Melihat masih tingginya tingkat impor pangan tersebut, maka sudah semestinya BPN mampu membuat kebijakan sektor pangan dalam negeri agar lebih efektif dalam mendorong pemenuhan cadangan pangan dari produksi lokal, seperti yang tertera jelas dalam bunyi Pasal 2 Perpres 66 tahun 2021.Termasuk bertugas untuk koordinasi, penetapan kebijakan dan ketersediaan pangan, stabilisasi harga dan pasokan pangan, pelaksanaan pengadaan, pengelolaan dan penyaluran cadangan pangan, pelaksana pengendalian kerawanan pangan, pembenihan hingga bimbingan teknis dan supervisi atas pangan.

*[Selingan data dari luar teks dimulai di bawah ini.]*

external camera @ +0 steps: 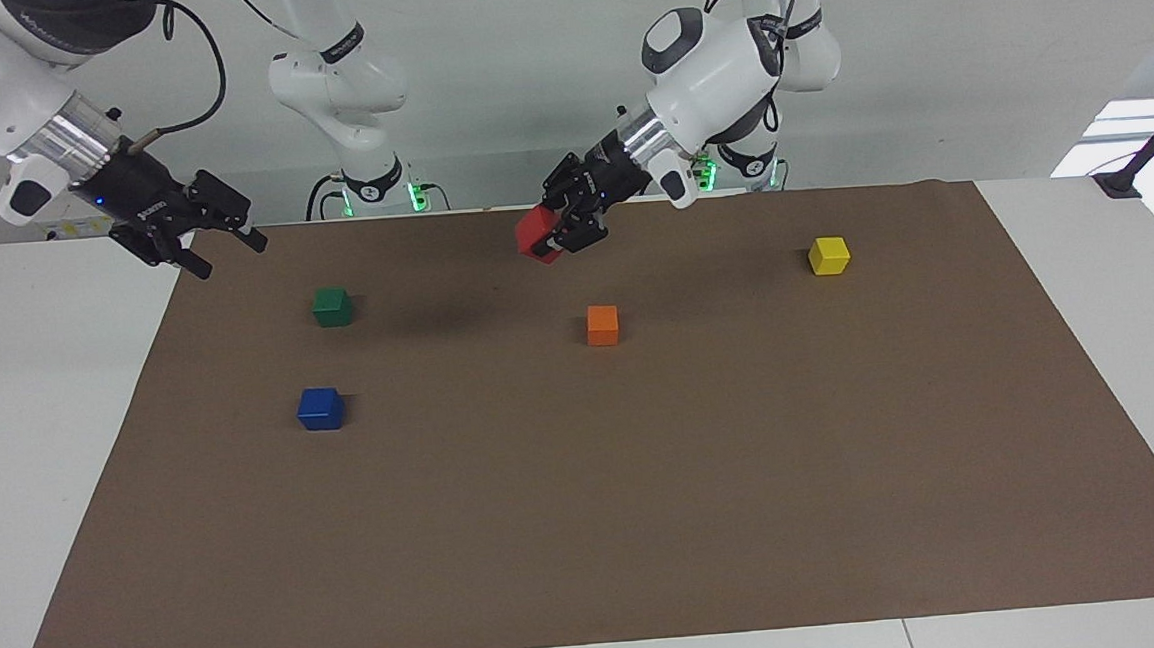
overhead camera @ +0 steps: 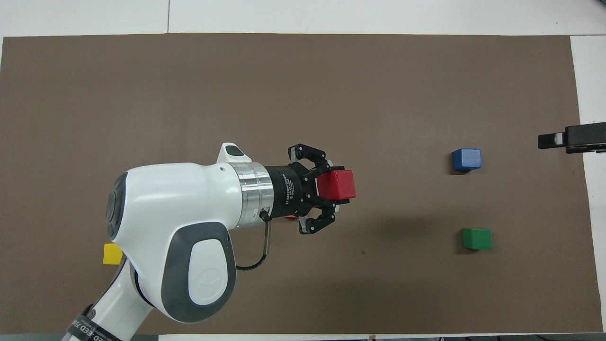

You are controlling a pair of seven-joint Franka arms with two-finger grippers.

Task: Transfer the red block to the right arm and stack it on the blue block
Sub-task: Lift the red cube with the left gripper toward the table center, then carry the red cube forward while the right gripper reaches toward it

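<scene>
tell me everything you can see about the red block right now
The red block is a small bright red cube with smooth, matte-looking faces and crisp edges. It is off the table, tilted, clamped between the fingers of the left gripper, which points sideways toward the right arm's end of the table. It hangs over bare brown mat, close to the orange block. Only the gripper touches it.

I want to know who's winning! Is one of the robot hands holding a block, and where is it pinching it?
The left hand pinches the red block by two of its sides, up in the air. The right hand holds nothing.
</scene>
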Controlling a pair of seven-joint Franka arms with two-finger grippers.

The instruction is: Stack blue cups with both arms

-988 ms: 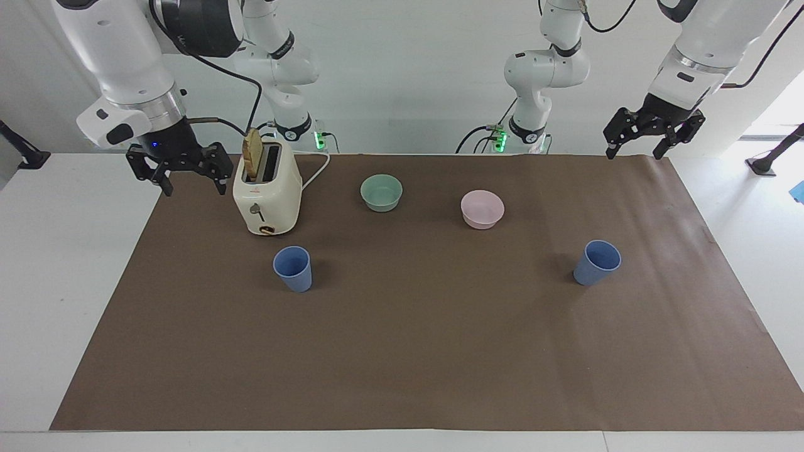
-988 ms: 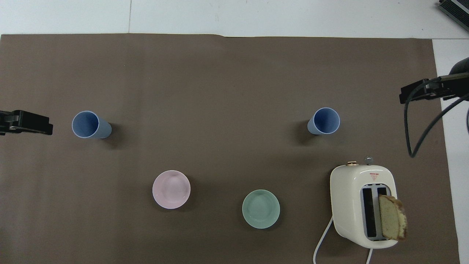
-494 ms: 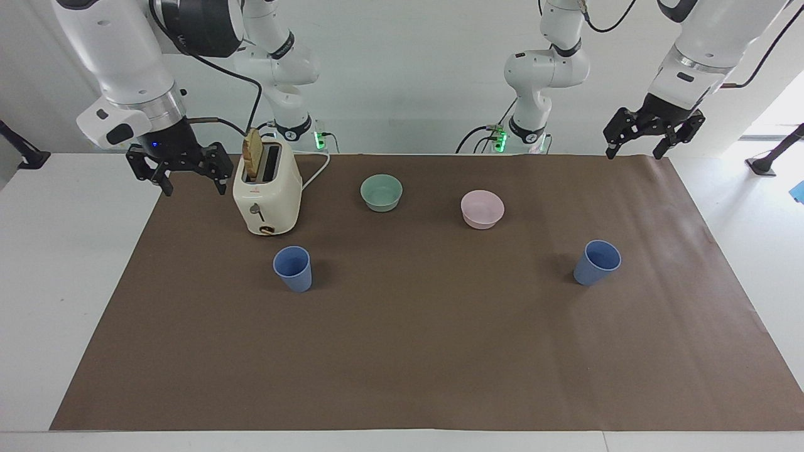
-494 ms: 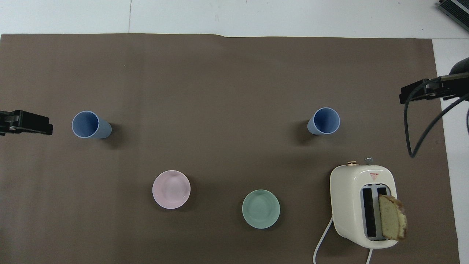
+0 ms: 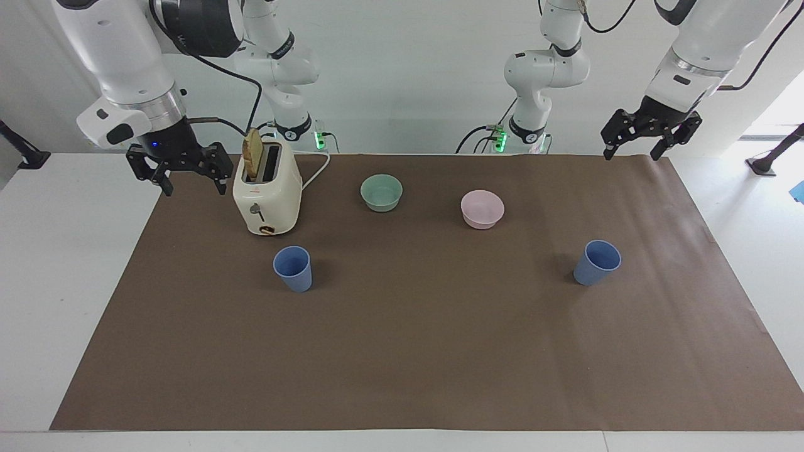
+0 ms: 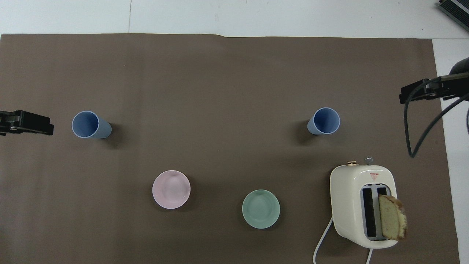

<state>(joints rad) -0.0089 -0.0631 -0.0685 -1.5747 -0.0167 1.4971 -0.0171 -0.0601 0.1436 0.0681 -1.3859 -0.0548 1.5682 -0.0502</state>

Selebihnya, agar kinerja BPN ini maksimal maka perlu terus dikawal agar tidak terjadi tumpang tindih kewenangan dengan lembaga lain. Pasalnya, sistem ketahanan pangan ini sangatlah kompleks dan membutuhkan koordinasi lintas-kementerian, yang kuat. Mulai dari isu pertanian di hulu, industri pengolahan pascapanen, distribusi dan logistik, keamanan dan kualitas, pola konsumsi masyarakat, perdagangan pangan dan tata niaga komoditas. Dari situlah, endingnya BPN harus mampu memperkuat ketahanan pangan.